Foreign to our ideas as is the thought of Jesus’ atoning death as shaped by the eschatological idea of redemption, it is nevertheless both simple and profound. The atoning tribulation, which man was to suffer in order to obtain the forgiveness of sins, the future Messiah takes, by the gracious permission of God, upon Himself. How much more living and fruitful is this historically true version of Jesus’ thought, growing naturally as it does out of the universal attribution of atoning value to suffering, than the host of theological or untheological inventions which have been foisted upon Him! (A. Schweitzer, The Mysticism of Paul the Apostle, 61-62)

The problem is that Schweitzer gets the principle right—Jesus’ death is not a standalone theological transaction, a death “for humanity as a whole” (58); it is a decisive and inseparable moment in an eschatological process. But his Jesus operates with an exclusively cosmic eschatology. His death is an atonement for the sins of the Elect so that they would not have to suffer the tribulation that would climax in the Messianic Kingdom and the overthrow of Satan and the demonic forces that possessed the earth.

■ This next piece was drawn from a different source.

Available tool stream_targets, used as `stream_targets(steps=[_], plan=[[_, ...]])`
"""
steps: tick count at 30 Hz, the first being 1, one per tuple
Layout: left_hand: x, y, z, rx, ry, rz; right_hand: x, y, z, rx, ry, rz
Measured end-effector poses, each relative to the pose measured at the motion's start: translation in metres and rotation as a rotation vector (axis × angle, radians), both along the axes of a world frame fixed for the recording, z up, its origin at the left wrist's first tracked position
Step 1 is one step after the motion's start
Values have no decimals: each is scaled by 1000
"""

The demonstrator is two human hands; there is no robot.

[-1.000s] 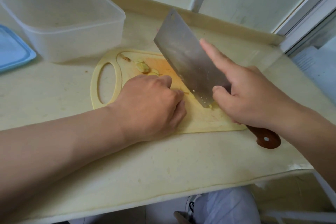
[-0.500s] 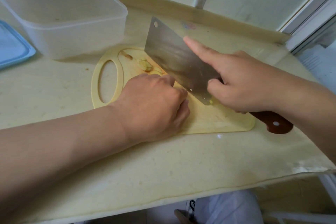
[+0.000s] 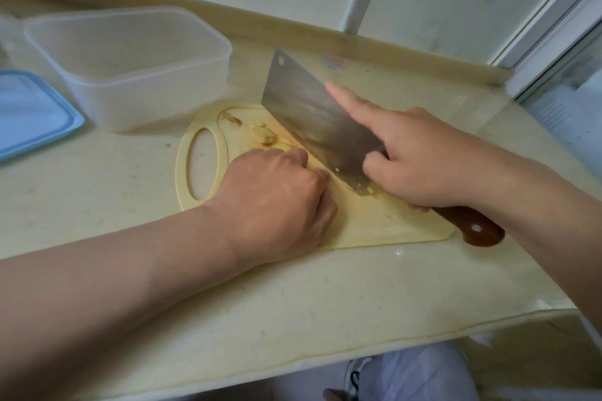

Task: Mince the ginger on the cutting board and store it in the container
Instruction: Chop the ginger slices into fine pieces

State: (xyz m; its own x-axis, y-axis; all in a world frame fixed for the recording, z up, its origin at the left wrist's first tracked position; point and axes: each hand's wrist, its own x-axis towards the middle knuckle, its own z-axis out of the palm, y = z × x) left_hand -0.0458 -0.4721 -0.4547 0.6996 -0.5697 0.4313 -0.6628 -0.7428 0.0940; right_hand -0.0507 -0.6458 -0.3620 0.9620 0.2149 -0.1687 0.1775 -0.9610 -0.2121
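With the right hand (image 3: 420, 166) gripping the cleaver (image 3: 312, 117) and the left hand (image 3: 277, 195) curled on ginger (image 3: 263, 136), a drifting blade could nick the knuckles just beside it.

**What I can't make out from up here**

My left hand (image 3: 277, 192) is knuckles-up, its fingertips tucked under the palm, so whatever they press on the cutting board (image 3: 374, 225) is hidden from me. The cleaver (image 3: 312, 117) screens the strip of board behind its blade, and the pale specks near its lower corner are too small to name. My right hand (image 3: 423, 166) covers most of the handle (image 3: 472, 226); only the butt shows. The ginger (image 3: 262, 135) slices are partly behind my knuckles. The blue lid (image 3: 32, 114) runs off the left edge. The container (image 3: 146, 101) blurs at its far corner. A coloured mark (image 3: 335, 62) on the counter is unreadable. A shoe (image 3: 355, 378) is cut off below.
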Motion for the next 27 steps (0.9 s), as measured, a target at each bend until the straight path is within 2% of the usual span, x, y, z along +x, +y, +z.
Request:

Only passing reference to Jerusalem. Barely a thought of Israel. These are no more than flimsy, superfluous painted backgrounds and props to the central cosmic drama. The distinctive Jewish tradition of martyrdom, going back to the resistance to Antiochus Epiphanies, has been replaced with some “universal attribution of atoning value to suffering”.

Jesus’ death has eschatological significance insofar as it is part of a story that culminates in the destruction of Jerusalem and the temple. We may then find that it has further ramifications, but we do the story a great disservice if we bulldoze the Jewish narrative infrastructure in order to get a clearer view of the cosmic triumph.